Dabei hat sie sich einer Methode bedient, die afrikanische Frauen im
südlichen Afrika nutzen, wenn sie über wichtige Ereignisse im Leben
ihrer Gemeinschaft sprechen. „Sie beschreiben es und umkreisen es dann
(...) und kehren immer wieder zurück, erweitern es und fügen
Erinnerungen und Vorahnungen hinzu“, zitiert Spinney den Historiker
Terence Ranger. Der Autorin gelingt das meisterhaft und bringt dem Leser
damit nicht nur das biologische Phänomen, sondern auch die sozialen,
historischen, geografischen und kulturellen Ebenen der Pandemie näher.
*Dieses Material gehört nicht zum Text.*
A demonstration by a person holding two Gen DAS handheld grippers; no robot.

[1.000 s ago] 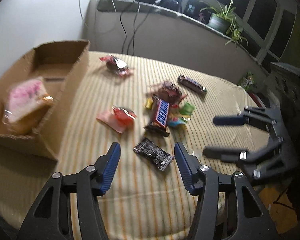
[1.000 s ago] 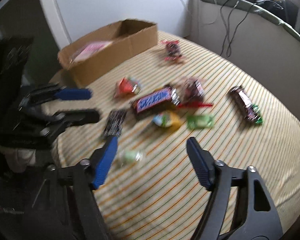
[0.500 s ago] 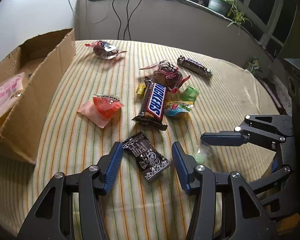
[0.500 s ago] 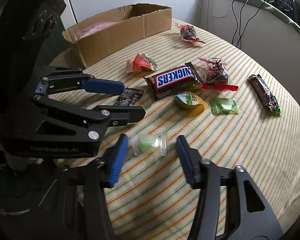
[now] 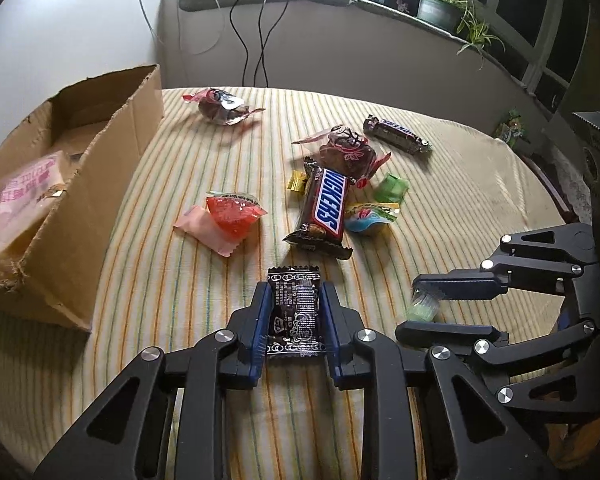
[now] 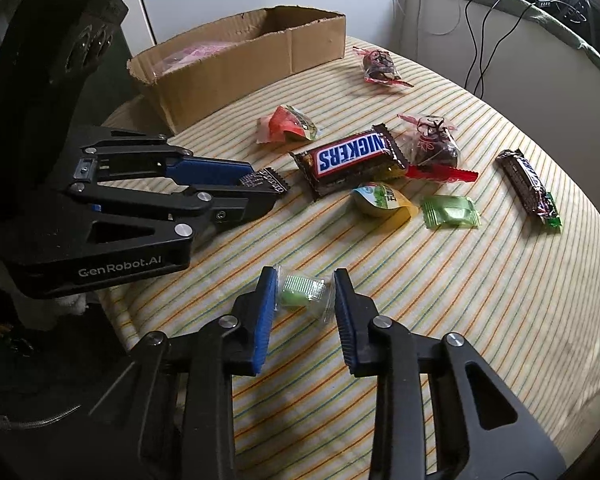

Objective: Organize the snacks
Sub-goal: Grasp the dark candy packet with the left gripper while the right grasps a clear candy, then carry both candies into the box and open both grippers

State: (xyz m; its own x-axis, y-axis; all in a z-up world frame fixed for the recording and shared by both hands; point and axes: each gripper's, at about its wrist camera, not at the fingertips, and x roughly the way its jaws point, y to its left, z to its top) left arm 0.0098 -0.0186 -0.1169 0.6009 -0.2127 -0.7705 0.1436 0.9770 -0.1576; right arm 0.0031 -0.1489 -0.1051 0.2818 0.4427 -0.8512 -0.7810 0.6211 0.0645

Die wirtschaftlichen Folgen des millionenfachen Todes
lassen sich naturgemäß am einfachsten beziffern. Die amerikanischen
Lebensversicherer etwa mussten fast hundert Millionen Dollar auszahlen –
was heute etwa 20 Milliarden Dollar entspricht. Um die trockene Zahl
ein wenig plausibler zu machen, nennt Spinney ein Beispiel: die Witwe
und den Sohn eines deutschen Einwanderers, der an der Spanischen Grippe
gestorben war, und die ihr Geld in Immobilien investierten. Noch heute
profitiert ihr Enkel davon in einem Ausmaß, dass er Milliardär und sogar
Präsident der Vereinigten Staaten von Amerika werden konnte: Donald
Trump.
Die Wissenschaft Demut gelehrt
Spannend
zu lesen sind auch die Auswirkungen der Spanischen Grippe auf das
Vertrauen in die Forschung. „Der Wissenschaft ist es nicht gelungen, uns
zu schützen“, schrieb die New York Times damals. Die Pandemie ließ die
viktorianische Wissenschafts- und Technikgläubigkeit in sich
zusammenfallen, und die Menschen folgten bereitwillig selbsternannt
Propheten, Wunderheilern, Chiropraktikern und Homöopathen. Einen großen
Unterschied machte es ohnehin nicht, denn selbst wenn die Wissenschaft
von den Viren schon gewusst hätte, was hätte sie schon ausrichten
können? „Die viktorianische Wissenschaft hätte die Welt hart, sauber und
kahl hinterlassen, wie eine Mondlandschaft“, zitiert Spinney Arthur
Conan Doyle. Nachdem der Erfinder des wissenschaftlichsten aller
Detektive, Sherlock Holmes, seinen Sohn durch die Spanische Grippe
verloren hatte, wurde er zum Spiritisten, glaubte an „Ektoplasma“ und
meinte fortan: „In Wirklichkeit ist diese Wissenschaft nur ein kleines
Licht in der Dunkelheit und außerhalb dieses begrenzten Lichtkreises
konkreten Wissens werfen gigantische, fantastische Möglichkeiten ständig
so bedrohliche Schatten auf unser Bewusstsein, dass es schwierig ist,
sie zu ignorieren.“ Die Wissenschaften lernten die Demut kennen. Es
könne kein Wissen ohne Ungewissheit geben, sagten etwa Niels Bohr und
Werner Heisenberg in der Dekade nach der Pandemie.
Darf
man diese realistischere Selbstreflexion der Wissenschaft, die Gründung
von Gesundheitssystemen, von Wohlfahrtsorganisationen und den
wirtschaftlichen Aufschwung in den „Goldenen Zwanzigern“ überhaupt als
„positive“ Effekte nach der Seuche bezeichnen – oder wäre das angesichts
von Millionen von Toten und Waisen zynisch? Es wäre wohl eine viel
größere Katastrophe, hätten die Menschen aus der Pandemie nichts
gelernt. Immerhin ist die Menschheit heute gegen die Viren besser
gewappnet – sowohl durch Medikamente, als auch Impfstoffe
und wachsame Gesundheitseinrichtungen, sagt Giovanni Mancarella von der
Europäischen Seuchenbehörde ECDC. Seine Portion Demut hat er jedoch
gelernt: „Aber auch hundert Jahre danach haben wir keinen Mechanismus,
um eine erneute Pandemie völlig auszuschließen.“
Laura Spinney: 1918 – Die Welt im Fieber. Wie die Spanische Grippe die Gesellschaft veränderte. Hanser Verlag 2018, 384 Seiten, 26 Euro.